Every quarter, I’d research the upgrades, write up a page on what was changing, and create a doc on the upgrade process.
Recently when the first Master Node was rebooted, it failed to start up. Researching the problem found that the second and third Master Nodes started up without a problem. A search of the differences found /etc/kubernetes had a kubelet.conf and a bootstrap.kubelet.conf file and apparently the bootstrap.kubelet.conf file was refreshing the kubelet certificate however there isn’t a bootstrap.kubelet.conf file on the first Master Node.
While certificate management is done automatically by the kubeadm upgrade process, kubelet is not part of this process. It’s a separate binary that does need the certificate but it isn’t updated by kubeadm.

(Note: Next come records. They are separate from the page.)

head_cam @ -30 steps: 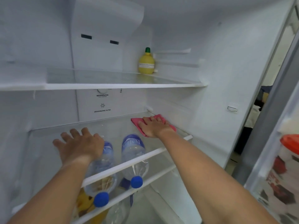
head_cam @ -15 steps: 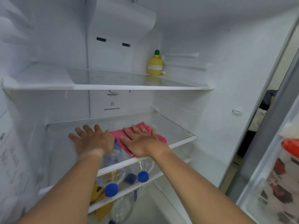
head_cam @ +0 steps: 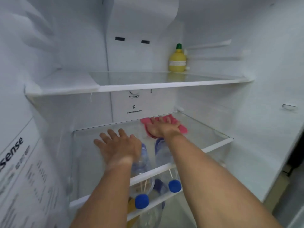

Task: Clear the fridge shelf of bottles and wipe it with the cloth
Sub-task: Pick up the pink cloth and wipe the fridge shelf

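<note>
The glass middle shelf (head_cam: 217,144) of the open fridge carries no bottles. My left hand (head_cam: 118,145) lies flat on its left half, fingers spread, holding nothing. My right hand (head_cam: 162,127) presses a pink cloth (head_cam: 183,129) flat against the glass near the back wall, right of centre. Two clear water bottles (head_cam: 142,163) with blue caps (head_cam: 141,201) lie on their sides on the shelf below, seen through the glass under my wrists.
A yellow lemon-shaped bottle (head_cam: 177,60) with a green cap stands at the back right of the upper glass shelf (head_cam: 164,86). The fridge's side walls close in on both sides. Something yellow (head_cam: 130,208) shows below the water bottles.
My right hand slid the pink cloth from the front middle of the shelf to the back, right of centre. My left hand stayed flat on the glass.
</note>
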Available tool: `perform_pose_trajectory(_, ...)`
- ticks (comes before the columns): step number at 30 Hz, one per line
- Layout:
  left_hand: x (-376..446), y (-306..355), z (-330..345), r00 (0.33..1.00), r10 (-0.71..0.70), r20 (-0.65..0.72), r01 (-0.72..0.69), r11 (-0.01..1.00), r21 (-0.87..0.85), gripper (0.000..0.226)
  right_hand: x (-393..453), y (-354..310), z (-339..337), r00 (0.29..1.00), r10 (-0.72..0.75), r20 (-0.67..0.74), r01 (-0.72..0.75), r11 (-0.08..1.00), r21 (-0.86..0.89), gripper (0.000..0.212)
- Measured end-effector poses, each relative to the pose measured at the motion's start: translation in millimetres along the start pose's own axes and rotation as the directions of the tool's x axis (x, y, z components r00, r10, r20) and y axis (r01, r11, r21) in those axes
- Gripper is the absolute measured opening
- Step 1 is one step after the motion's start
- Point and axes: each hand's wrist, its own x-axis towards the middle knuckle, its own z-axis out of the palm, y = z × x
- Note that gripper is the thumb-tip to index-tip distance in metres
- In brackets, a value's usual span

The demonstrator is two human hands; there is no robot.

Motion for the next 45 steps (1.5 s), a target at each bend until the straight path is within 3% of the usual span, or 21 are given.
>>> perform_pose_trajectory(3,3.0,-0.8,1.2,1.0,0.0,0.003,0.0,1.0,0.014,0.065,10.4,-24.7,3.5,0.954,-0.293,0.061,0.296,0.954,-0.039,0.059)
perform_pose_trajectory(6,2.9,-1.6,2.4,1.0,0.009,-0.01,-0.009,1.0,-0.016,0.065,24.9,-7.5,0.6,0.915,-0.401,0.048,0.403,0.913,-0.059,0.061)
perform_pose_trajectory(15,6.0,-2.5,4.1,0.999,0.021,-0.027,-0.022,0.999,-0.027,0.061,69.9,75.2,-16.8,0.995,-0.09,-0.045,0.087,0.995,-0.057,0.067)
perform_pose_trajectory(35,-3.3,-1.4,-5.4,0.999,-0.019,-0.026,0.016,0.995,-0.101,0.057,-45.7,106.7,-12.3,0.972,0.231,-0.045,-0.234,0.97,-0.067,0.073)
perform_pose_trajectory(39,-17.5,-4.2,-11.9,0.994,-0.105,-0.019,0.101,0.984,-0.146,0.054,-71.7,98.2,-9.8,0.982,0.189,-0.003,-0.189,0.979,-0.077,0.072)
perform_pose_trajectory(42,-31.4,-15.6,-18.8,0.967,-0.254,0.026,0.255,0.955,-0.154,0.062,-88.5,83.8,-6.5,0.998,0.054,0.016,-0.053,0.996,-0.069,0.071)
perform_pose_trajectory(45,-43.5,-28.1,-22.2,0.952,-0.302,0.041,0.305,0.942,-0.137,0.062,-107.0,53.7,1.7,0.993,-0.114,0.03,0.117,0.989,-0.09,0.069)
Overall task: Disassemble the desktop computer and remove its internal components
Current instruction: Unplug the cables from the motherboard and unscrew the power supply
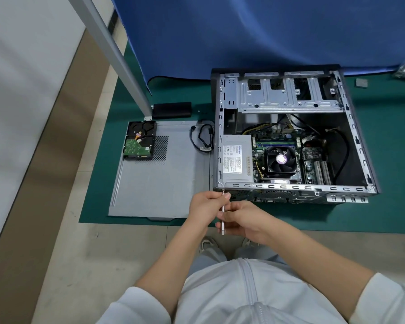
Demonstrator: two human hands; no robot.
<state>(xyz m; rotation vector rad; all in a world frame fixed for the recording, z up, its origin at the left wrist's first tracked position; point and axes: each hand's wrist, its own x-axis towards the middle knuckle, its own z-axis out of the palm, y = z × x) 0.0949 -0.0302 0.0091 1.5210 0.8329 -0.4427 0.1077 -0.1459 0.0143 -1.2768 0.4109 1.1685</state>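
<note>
1. One green mat (395, 160) on the floor, with a blue cloth (243, 31) hanging behind its far edge and one grey post (112, 54) slanting down to the mat's far-left part.
2. One desktop case (351, 127), open side up, on the mat right of centre. Inside: one power supply (237, 157) at near left, one CPU fan (282, 159) just right of it, one bare drive cage (288, 92) along the far side, black cabling at right.
3. One grey side panel (159, 183) flat on the mat, just left of the case.
4. One hard drive (139, 140), circuit board up, on the panel's far-left corner; one loose black cable (204, 139) on its far-right corner.
5. One black block (172, 109) beyond the panel, beside the post's foot.
6. One screwdriver (222, 212), thin metal shaft, tip at the case's near-left corner.
7. Left hand (206, 205) pinches the shaft near the tip; right hand (241, 222) grips the lower end. The hands cover most of the tool.
8. One small grey object (361, 83) on the mat, far right; identity unclear.
</note>
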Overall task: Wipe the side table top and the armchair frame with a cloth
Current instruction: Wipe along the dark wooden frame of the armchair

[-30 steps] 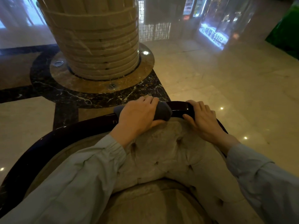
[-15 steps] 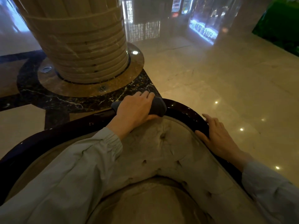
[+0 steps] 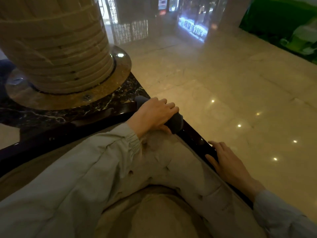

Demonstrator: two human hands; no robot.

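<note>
The armchair's dark glossy wooden frame (image 3: 72, 133) curves around a beige tufted backrest (image 3: 173, 170). My left hand (image 3: 152, 115) presses a folded grey-blue cloth (image 3: 175, 123) onto the top of the frame at its far bend, fingers wrapped over the cloth. My right hand (image 3: 228, 162) rests flat on the frame's right side, lower down, with its fingers spread along the wood and nothing held. No side table is in view.
A big ribbed stone column (image 3: 53, 47) on a round brass base ring (image 3: 109, 86) stands just behind the chair at upper left. Polished beige marble floor (image 3: 223, 83) spreads to the right. A green panel (image 3: 283, 23) stands at far right.
My left hand has slid the cloth rightward along the top of the frame. My right hand has moved down the frame's right side, away from the cloth. My view has swung left.
</note>
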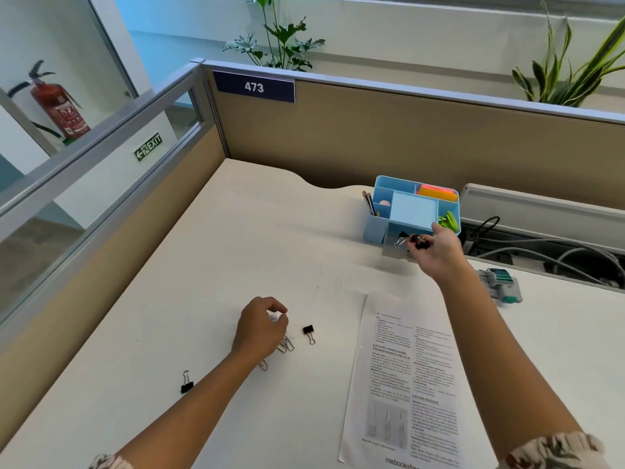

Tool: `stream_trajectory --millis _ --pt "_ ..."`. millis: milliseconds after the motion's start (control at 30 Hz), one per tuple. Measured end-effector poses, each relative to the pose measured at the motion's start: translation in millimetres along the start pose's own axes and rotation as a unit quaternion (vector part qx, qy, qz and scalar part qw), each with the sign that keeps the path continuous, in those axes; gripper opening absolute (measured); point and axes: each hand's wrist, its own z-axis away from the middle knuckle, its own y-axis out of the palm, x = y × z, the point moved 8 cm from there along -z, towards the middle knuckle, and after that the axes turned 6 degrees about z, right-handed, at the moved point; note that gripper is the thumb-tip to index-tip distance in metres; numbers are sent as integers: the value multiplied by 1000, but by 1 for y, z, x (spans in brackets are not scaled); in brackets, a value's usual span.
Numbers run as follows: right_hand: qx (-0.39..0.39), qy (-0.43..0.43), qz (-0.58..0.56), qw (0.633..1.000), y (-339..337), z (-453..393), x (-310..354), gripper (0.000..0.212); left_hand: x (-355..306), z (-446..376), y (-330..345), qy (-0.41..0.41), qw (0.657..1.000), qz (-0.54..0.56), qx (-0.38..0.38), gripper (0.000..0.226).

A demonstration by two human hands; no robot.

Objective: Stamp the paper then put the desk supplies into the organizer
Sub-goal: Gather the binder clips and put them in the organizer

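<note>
A light blue organizer (382,228) stands at the back of the white desk, with pencils, sticky notes and green clips in its compartments. My right hand (436,250) reaches to its front low compartment, shut on several black binder clips (417,241). My left hand (260,328) rests on the desk, fingers closed around a small white object, over loose paper clips (286,345). One black binder clip (309,332) lies just right of that hand, another (186,383) nearer the front left. A printed paper (402,377) lies under my right forearm.
A teal and grey stamp (502,282) lies right of my right arm. Behind it runs an open cable tray with grey cables (548,255). Tan partition walls (372,137) close the desk at the back and left.
</note>
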Motion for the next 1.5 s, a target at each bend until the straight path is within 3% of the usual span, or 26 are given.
stream_trajectory --millis 167,467,600,800,1000,1067,1300,1500 --pt "-19 6 45 999 -3 -1 4 58 4 -1 -7 -6 1000 -5 -10 9" --pt "21 -63 85 994 -13 27 -24 40 21 -1 -16 -11 1000 -12 -19 9" --pt "52 -100 194 974 -12 40 -65 31 22 -1 -24 -9 999 -15 -31 10" --pt "135 -120 452 874 -10 62 -165 23 26 5 -43 -7 999 -8 -50 16" --pt "179 -312 621 696 3 91 -208 35 41 11 -51 12 997 -71 -16 21" --pt "185 -331 656 652 5 92 -215 41 45 14 -51 10 997 -80 -5 26" --pt "199 -375 710 562 8 95 -226 44 63 26 -38 -9 994 -100 47 60" --pt "180 -403 719 537 5 100 -226 33 61 34 -33 39 989 -141 37 51"
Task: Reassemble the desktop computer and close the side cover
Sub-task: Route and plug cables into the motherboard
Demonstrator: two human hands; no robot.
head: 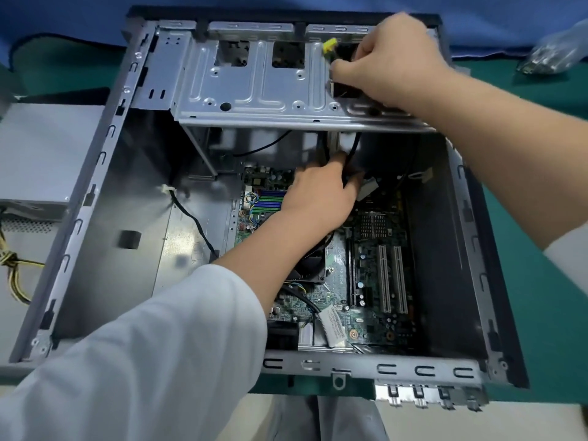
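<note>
An open grey desktop case [79, 224] lies on its side with the green motherboard [375, 275] exposed. My left hand [321, 192] reaches under the metal drive cage [254, 90] and grips black cables [350, 154] that hang down from it. My right hand [391, 62] sits at the far right opening of the cage, fingers curled on a dark part there, beside a yellow connector [329, 46]. What exactly the right fingers pinch is hidden.
A grey power supply [44, 154] with yellow and black wires [12, 265] lies left of the case. A clear bag [553, 55] with parts rests at the far right on the green mat [547, 281]. A black loose cable [191, 218] runs across the case floor.
</note>
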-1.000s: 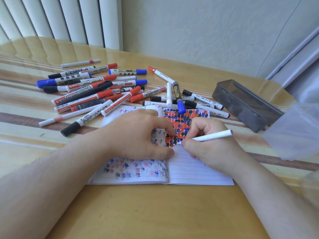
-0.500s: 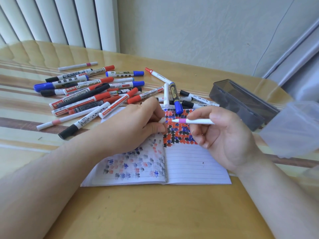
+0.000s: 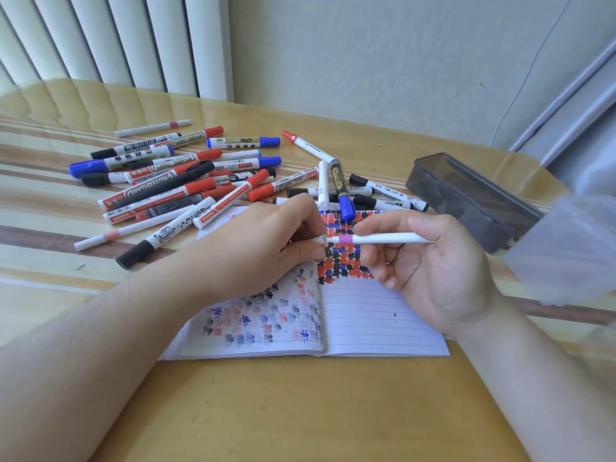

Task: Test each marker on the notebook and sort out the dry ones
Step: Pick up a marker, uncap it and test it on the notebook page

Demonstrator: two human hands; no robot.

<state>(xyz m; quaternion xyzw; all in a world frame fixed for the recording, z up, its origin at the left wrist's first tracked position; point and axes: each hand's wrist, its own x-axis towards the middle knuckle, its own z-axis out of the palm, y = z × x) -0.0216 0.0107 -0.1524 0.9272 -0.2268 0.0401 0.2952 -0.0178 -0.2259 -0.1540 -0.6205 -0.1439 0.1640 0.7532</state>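
Right hand (image 3: pixel 430 261) grips a slim white marker (image 3: pixel 383 239) with a pink band, left hand (image 3: pixel 266 241) pinches its tip end, over the lined notebook (image 3: pixel 376 321) on the glossy tabletop (image 3: pixel 300 411).

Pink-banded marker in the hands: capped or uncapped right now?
Cannot tell for certain. The left hand pinches a white piece at the tip end of the pink-banded marker, which the right hand holds level; the tip itself is hidden.

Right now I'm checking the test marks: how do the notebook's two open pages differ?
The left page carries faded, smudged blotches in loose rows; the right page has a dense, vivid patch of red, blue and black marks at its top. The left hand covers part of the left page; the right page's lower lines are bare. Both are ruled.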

Further review found that as of Kubernetes 1.17, a bug was fixed. See, the kubelet.conf file in older versions contains the certificate for access to the cluster however the developers had identified that as a bug because the certificate was being upgraded, but in a separate file in /var/lib/kubelet/pki/kubelet-client-current.pem. But the kubelet.conf file wasn’t being upgraded to point to the updated file. It still contained the old, expired certificate.
Modifying the file to point to the current certificate took care of the problem and resolved it for future upgrades as well.
The bootstrap.kubelet.conf file was identified as a security issue and at least with 1.18.8 (what I’m currently running), it has been deleted after it was used to bootstrap the new Master Nodes into the cluster.